(Beginning of SOURCE MATERIAL)
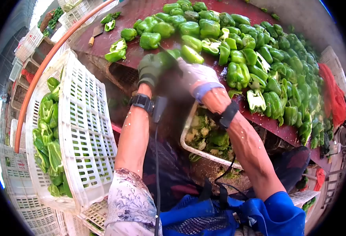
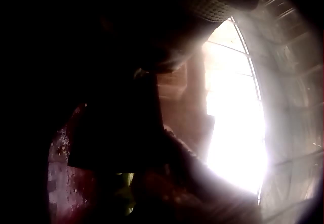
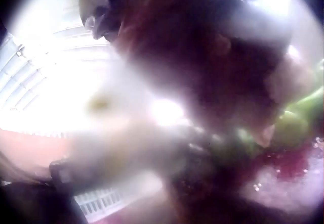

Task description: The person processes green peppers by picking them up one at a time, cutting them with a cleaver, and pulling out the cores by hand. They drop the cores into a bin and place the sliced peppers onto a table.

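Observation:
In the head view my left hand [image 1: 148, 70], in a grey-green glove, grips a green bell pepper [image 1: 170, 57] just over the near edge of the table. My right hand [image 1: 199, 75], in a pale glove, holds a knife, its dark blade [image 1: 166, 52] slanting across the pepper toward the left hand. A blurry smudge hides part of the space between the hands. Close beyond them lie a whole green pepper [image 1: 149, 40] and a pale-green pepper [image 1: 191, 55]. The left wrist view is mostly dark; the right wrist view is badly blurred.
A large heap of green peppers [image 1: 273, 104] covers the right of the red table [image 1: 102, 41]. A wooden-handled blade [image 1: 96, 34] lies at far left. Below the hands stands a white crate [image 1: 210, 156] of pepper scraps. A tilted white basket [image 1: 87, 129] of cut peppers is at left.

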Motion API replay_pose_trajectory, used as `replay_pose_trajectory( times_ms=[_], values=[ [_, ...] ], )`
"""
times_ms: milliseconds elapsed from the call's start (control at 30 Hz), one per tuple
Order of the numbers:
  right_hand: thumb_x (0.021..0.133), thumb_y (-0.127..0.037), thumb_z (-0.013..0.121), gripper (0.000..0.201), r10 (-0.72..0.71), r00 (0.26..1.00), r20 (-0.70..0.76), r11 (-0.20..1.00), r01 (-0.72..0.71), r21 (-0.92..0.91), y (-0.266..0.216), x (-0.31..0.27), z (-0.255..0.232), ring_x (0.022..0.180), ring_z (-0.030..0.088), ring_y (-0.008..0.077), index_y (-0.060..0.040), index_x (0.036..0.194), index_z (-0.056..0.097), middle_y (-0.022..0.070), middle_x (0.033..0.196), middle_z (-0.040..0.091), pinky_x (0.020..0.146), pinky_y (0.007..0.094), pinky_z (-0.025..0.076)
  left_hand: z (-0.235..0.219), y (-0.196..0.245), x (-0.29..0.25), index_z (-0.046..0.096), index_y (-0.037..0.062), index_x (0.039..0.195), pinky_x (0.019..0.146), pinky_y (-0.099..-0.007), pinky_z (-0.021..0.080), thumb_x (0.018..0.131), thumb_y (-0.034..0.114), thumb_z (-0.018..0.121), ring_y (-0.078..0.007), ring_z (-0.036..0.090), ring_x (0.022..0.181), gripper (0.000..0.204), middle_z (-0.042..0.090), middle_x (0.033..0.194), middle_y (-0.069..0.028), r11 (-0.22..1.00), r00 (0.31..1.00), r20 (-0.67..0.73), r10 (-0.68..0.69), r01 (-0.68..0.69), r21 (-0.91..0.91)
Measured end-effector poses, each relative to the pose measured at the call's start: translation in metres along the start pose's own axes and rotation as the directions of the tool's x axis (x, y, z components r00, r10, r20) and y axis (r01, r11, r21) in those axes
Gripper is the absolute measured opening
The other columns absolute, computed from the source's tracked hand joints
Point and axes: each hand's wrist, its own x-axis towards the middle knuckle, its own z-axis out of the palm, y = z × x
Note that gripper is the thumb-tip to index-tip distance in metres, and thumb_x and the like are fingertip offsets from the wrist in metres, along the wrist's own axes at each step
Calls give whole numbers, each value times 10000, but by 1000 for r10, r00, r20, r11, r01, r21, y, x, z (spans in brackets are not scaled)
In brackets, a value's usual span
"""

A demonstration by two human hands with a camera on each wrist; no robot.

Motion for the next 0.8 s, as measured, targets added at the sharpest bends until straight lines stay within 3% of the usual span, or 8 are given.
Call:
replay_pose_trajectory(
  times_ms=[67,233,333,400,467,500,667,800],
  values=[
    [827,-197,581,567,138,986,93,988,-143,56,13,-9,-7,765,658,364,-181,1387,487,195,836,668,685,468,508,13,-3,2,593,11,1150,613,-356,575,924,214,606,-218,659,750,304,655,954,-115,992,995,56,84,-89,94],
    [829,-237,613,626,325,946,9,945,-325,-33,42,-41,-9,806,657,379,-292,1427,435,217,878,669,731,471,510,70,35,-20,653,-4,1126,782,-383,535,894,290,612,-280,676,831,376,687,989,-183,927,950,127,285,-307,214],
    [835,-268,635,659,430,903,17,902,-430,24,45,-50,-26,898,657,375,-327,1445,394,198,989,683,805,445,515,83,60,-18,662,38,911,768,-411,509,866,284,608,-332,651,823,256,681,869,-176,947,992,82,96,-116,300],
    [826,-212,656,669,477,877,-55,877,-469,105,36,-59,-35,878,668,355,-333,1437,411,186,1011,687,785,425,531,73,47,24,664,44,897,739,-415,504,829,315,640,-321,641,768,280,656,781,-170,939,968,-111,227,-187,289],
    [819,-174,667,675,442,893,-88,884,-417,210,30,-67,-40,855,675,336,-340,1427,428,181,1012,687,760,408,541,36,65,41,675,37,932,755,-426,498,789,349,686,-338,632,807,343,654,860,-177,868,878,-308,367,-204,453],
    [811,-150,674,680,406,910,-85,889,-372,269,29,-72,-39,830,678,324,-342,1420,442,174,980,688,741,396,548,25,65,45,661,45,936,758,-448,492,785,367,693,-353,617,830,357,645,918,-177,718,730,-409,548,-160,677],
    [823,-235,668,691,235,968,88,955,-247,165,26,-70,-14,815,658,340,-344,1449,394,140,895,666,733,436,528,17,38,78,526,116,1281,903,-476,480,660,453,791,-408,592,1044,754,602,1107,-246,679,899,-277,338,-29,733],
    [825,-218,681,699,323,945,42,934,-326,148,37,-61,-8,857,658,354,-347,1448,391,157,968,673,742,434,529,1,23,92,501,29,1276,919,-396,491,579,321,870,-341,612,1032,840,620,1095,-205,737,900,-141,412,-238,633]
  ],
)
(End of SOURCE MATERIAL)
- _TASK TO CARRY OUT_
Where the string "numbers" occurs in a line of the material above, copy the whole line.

- _RESPONSE_
Order of the numbers:
Calls give whole numbers, each value times 10000, but by 1000 for r10, r00, r20, r11, r01, r21, y, x, z (spans in brackets are not scaled)

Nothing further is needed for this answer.